There didn't seem to be any reply to that, so I got in my car and drove off. I asked the boys that night why on earth they didn't throw at our tree instead of somebody else's garage! "If we missed the tree, we might lose them in the grass," they explained.

That night, Jerry decided enough was enough. He built a very tall, very wide, very white cross. He planted this tall white cross at the head of Calico's grave, where it rose high above the piece of tin, and the late afternoon sun cast a no doubt pagan shadow across the Barbers' property. Reaction was not long in coming.

The very next morning as I was about to leave the house, who should appear at my back door but the Barbers.

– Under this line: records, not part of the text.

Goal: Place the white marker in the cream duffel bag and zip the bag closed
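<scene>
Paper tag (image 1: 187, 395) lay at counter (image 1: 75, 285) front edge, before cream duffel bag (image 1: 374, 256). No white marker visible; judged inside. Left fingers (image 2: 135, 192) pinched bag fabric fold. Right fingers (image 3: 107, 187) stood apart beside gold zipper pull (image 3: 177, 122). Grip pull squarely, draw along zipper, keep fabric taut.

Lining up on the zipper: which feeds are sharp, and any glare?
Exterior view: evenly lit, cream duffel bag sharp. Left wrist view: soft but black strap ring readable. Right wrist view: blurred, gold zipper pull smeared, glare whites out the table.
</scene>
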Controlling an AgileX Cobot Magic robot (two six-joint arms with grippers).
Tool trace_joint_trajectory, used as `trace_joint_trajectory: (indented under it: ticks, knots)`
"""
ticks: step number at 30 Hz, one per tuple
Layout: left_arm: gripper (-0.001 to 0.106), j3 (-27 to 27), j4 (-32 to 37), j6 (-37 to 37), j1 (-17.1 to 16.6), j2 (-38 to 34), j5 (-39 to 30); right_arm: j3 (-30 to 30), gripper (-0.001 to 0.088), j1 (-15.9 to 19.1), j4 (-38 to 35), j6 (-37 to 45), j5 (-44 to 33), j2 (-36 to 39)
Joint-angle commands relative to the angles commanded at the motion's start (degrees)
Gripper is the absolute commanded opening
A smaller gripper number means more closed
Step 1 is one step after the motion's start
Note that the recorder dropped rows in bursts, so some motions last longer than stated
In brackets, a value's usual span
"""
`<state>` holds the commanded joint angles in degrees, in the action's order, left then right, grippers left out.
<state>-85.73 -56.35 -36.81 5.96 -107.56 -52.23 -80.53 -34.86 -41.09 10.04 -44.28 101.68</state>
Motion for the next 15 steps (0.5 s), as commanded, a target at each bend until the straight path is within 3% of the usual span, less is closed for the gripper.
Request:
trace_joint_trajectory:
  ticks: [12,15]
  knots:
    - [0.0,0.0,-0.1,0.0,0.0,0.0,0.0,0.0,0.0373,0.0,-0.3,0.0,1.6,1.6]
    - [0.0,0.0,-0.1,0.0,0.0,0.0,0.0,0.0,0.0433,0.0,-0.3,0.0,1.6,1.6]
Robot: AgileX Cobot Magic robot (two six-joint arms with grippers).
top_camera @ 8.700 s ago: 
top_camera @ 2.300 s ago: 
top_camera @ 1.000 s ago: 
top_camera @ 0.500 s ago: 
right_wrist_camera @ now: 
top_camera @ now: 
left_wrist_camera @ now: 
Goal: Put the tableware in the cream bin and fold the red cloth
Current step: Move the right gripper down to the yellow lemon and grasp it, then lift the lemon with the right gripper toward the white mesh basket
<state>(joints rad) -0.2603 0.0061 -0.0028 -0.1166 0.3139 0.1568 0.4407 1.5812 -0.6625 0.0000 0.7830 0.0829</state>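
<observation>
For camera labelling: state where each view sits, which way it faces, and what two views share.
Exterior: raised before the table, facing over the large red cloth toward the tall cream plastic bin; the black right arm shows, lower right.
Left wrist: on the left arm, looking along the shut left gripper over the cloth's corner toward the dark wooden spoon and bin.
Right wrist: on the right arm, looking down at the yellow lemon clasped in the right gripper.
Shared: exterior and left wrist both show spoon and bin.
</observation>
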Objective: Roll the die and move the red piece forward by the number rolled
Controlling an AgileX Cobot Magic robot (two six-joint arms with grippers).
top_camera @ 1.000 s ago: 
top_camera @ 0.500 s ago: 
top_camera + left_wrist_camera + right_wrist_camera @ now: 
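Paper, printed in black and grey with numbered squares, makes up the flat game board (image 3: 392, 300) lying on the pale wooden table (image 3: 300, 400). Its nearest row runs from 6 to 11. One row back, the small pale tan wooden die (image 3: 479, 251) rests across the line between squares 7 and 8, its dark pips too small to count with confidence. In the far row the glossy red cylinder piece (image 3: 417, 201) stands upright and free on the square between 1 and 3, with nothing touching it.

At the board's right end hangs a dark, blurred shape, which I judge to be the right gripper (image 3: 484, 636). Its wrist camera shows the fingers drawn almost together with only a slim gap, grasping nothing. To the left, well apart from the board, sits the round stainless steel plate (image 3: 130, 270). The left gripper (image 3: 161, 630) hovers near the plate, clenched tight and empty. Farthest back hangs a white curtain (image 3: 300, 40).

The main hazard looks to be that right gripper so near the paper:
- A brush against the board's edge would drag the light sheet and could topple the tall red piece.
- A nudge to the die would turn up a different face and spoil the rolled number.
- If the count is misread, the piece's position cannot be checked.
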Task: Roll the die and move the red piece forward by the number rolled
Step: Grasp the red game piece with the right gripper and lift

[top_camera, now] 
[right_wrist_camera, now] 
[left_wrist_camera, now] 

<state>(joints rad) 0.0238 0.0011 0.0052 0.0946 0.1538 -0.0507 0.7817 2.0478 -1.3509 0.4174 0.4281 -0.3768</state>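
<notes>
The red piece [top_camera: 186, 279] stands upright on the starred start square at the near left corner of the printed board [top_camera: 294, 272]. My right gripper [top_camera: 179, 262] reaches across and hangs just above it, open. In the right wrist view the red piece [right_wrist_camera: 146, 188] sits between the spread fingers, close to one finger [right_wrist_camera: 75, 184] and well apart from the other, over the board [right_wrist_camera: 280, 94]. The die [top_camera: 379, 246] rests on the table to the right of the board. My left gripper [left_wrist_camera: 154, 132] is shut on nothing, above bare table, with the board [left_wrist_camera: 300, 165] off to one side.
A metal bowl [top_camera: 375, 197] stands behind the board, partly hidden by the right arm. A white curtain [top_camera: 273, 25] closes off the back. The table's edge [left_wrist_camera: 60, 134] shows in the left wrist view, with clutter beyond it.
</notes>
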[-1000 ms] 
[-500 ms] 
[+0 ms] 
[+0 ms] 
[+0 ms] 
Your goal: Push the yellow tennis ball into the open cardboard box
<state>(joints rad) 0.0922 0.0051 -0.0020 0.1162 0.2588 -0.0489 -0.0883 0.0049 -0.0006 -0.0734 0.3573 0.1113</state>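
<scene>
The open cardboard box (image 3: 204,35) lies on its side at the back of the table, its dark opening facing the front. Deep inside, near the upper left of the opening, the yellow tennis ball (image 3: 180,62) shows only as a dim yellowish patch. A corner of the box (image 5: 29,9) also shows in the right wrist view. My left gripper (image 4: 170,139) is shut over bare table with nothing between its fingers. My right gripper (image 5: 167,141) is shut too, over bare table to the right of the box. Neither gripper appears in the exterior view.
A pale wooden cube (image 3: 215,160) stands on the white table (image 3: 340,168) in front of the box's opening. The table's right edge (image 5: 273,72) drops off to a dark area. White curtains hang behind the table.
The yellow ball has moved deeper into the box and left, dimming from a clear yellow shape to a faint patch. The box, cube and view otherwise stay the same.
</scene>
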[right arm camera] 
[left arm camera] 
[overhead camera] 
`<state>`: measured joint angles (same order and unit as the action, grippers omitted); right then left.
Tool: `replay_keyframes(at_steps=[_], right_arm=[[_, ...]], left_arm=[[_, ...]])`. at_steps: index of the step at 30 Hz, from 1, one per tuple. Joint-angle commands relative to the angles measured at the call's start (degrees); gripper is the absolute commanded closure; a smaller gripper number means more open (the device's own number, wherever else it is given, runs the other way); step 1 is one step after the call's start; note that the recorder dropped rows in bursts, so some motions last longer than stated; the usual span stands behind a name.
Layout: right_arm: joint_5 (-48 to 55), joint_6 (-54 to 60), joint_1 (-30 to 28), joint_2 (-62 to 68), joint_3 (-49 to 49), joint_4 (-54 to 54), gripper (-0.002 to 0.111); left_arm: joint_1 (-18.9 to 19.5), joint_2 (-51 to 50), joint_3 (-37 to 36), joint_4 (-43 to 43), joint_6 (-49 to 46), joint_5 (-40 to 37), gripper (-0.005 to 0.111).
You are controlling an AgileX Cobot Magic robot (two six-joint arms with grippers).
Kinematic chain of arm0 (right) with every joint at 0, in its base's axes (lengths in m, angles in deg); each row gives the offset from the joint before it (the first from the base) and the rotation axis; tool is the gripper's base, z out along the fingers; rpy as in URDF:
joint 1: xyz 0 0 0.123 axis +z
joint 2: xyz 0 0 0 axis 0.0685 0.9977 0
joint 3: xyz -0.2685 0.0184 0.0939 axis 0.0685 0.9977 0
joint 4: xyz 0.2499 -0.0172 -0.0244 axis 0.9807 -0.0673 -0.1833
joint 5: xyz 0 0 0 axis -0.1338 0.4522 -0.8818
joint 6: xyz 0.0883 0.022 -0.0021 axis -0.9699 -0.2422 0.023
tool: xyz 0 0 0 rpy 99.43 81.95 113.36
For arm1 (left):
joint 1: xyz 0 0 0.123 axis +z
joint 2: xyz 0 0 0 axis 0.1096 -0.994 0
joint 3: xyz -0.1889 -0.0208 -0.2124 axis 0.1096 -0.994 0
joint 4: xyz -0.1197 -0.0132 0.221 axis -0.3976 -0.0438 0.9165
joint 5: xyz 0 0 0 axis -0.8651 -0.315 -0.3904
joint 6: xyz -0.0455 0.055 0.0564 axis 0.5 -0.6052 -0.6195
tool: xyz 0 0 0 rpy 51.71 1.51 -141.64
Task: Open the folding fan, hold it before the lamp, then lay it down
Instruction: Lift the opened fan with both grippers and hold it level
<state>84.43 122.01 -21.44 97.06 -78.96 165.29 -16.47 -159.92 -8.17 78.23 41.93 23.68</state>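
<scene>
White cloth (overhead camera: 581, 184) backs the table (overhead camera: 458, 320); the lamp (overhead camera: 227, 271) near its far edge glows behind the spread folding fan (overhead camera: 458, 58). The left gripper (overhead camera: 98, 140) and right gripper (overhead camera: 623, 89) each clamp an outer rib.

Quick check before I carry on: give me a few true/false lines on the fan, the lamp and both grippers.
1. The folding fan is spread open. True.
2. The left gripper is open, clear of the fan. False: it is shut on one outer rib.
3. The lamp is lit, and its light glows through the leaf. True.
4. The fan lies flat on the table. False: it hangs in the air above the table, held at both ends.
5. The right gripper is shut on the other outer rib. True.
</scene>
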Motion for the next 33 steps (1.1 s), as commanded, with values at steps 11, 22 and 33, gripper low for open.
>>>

They had never crossed the property line before, but there they were, looking very subdued. "Oh, please, we don't know what we have done to offend you, but please forgive us!"

My jaw dropped open. What's going on now, I wondered?

"We don't know what we have done, but we are so very sorry! Please forgive us; we'll do anything to make it up to you, whatever we have done, but please take down that cross!"

"I can't take it down. My husband put it up. I'll ask him when he gets home tonight."

They had to be satisfied with that, and went home, heads hanging, defeated in the great neighborhood wars once more. Of course, Jerry took the cross down that night. He knew what their reaction would be, and it was, in spades. But it had done the trick, and they quit yelling at us every time we or our children stepped outside.

A little later, during the time Jeff DeWitt (Jeff is a rotund, hairy individual who looks like a large economy size Fidel Castro) was sleeping on my couch while he was between jobs and places to lay his head, Baldor was hit by a car. Mr. Chandler, our neighbor on the other side, called me early one morning. It had just happened. I put on my dressing gown, combed my hair, got some newspapers, and went down to the end of the alley. There was Baldor, deader'n a doornail. I wrapped him in newspapers and strode up the alley, holding him as far in front of me as I could, in case he dripped.

He was heavy, especially in that position, and my progress was stately. The English gentleman who lived down the alley came to the fence to express his condolences. I said it was quick, and Baldor didn't suffer. The body was still warm. Mr. Chandler came to the alley, too, and I thanked him for letting me know so I could take care of things.

illo by Phil Tortorici Upon reaching home, I put Baldor's body down in the backyard. Jeff (asleep on my couch, remember?) had always said for me to let him know if he could do anything to help me out. Well, this was it. I woke him up and said, "Jeff, would you please bury Baldor?" To help a bleary-eyed Jeff grasp the situation, I added, "He's dead."

"Uh, yeah, sure," Jeff replied. I got dressed and went to work.

Well, wouldn't you know? Without any malice aforethought, Jeff buried Baldor on the Barbers' side of the yard.

And that evening, there was a 'For Sale' sign in the Barbers' front yard.

# # # #

The little house next door has had many tenants in the past twenty years. One couple entertained us to no end when the biker husband came home, drunk. He generally stopped his bike by running into the oak tree whereupon his pregnant wife would come out on the porch and beat him about the head and shoulders with a broom, yelling great imprecations all the while. But none shall burn so brightly in our memories as the crazy Barbers and the Great Pet Semetary Wars.